[[ AVAILABLE DATA, beginning ]]

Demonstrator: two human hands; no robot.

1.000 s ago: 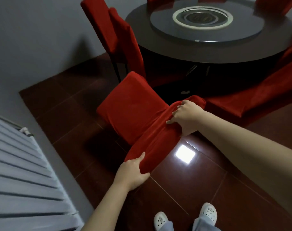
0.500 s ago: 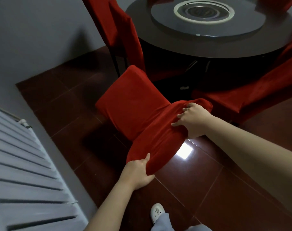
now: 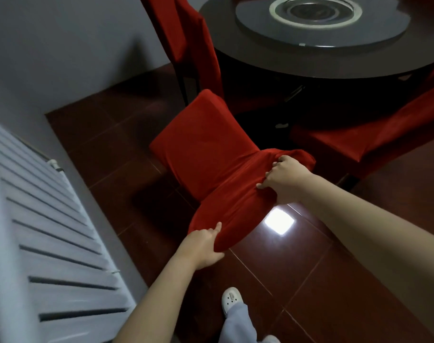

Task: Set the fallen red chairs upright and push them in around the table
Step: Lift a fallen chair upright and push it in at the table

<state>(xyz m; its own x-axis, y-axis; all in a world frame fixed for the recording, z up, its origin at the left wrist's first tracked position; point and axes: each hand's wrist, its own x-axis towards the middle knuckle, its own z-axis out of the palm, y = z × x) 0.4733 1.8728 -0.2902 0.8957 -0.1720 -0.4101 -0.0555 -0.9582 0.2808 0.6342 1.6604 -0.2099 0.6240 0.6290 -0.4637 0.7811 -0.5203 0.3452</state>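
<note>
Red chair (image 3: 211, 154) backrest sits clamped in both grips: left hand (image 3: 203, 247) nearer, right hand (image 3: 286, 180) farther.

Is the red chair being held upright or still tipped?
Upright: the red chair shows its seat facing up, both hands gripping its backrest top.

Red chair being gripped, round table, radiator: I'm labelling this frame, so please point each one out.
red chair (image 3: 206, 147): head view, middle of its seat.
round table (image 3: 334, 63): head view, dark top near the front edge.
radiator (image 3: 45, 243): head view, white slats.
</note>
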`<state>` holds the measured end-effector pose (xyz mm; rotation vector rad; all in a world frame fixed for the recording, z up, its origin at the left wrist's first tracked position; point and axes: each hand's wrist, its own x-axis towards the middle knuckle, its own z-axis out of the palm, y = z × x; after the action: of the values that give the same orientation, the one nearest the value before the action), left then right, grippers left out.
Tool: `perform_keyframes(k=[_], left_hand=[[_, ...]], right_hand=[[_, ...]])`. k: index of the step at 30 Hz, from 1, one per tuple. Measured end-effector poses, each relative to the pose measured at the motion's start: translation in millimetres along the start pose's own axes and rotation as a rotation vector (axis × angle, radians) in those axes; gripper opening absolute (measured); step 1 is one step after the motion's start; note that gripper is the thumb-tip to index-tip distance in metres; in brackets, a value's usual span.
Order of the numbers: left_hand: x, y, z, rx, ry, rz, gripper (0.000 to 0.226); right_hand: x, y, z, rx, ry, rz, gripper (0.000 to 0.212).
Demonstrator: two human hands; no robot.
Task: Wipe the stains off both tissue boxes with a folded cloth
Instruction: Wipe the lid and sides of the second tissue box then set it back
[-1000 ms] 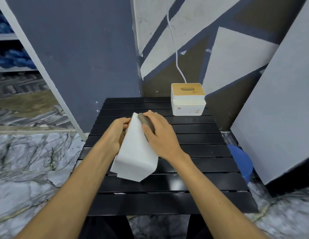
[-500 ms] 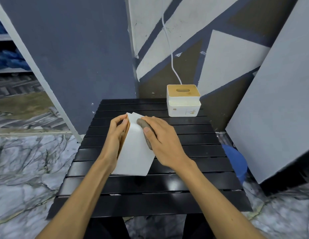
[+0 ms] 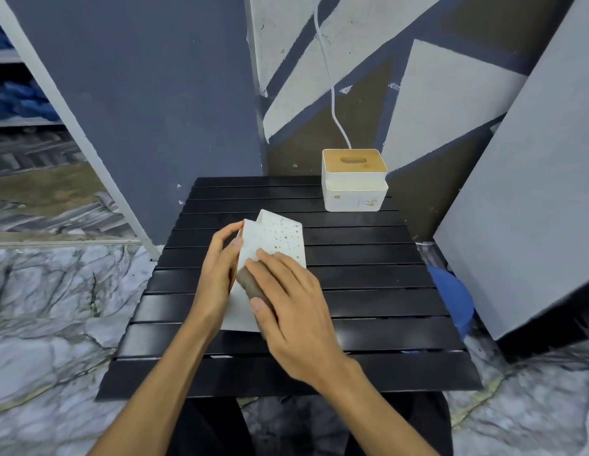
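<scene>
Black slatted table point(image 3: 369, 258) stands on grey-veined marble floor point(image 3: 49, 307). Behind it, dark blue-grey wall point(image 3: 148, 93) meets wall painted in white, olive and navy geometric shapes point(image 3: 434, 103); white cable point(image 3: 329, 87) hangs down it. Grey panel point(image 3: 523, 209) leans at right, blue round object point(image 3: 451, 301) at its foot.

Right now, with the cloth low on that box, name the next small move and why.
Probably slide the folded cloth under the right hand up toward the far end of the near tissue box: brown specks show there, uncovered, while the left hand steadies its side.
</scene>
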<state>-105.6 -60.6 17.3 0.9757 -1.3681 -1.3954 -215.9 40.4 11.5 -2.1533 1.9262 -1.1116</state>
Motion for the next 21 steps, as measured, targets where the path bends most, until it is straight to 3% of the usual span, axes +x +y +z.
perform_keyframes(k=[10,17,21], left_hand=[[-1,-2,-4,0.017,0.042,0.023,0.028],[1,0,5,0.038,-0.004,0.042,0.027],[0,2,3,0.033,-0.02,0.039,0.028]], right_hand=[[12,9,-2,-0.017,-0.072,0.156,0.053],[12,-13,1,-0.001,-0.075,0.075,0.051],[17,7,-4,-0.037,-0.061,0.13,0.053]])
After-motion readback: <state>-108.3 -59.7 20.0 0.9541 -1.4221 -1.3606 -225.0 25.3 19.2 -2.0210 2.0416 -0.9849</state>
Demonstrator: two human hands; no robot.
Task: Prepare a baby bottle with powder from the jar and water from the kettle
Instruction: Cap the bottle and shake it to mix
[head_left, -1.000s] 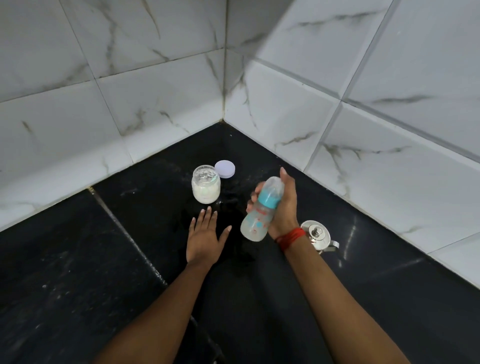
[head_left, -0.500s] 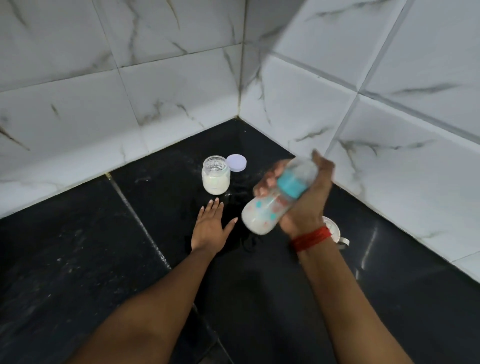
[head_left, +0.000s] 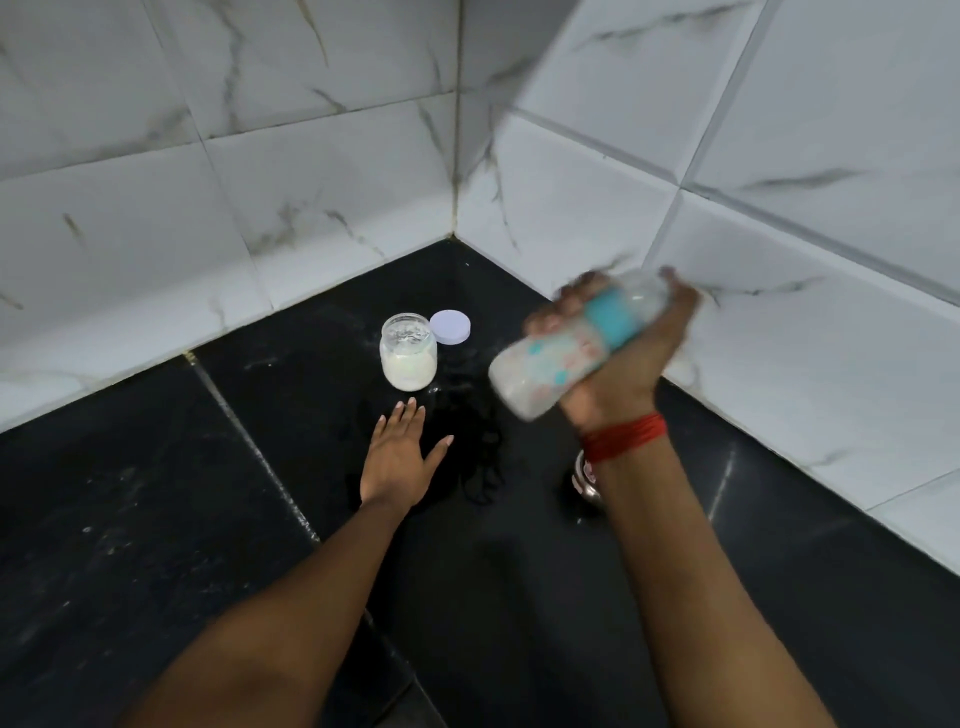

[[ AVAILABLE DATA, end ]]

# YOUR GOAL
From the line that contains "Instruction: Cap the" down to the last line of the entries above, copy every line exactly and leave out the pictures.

# ANSWER TO THE PROBLEM
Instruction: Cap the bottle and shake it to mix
[head_left, -1.000s] 
[head_left, -0.500s] 
[head_left, +0.000s] 

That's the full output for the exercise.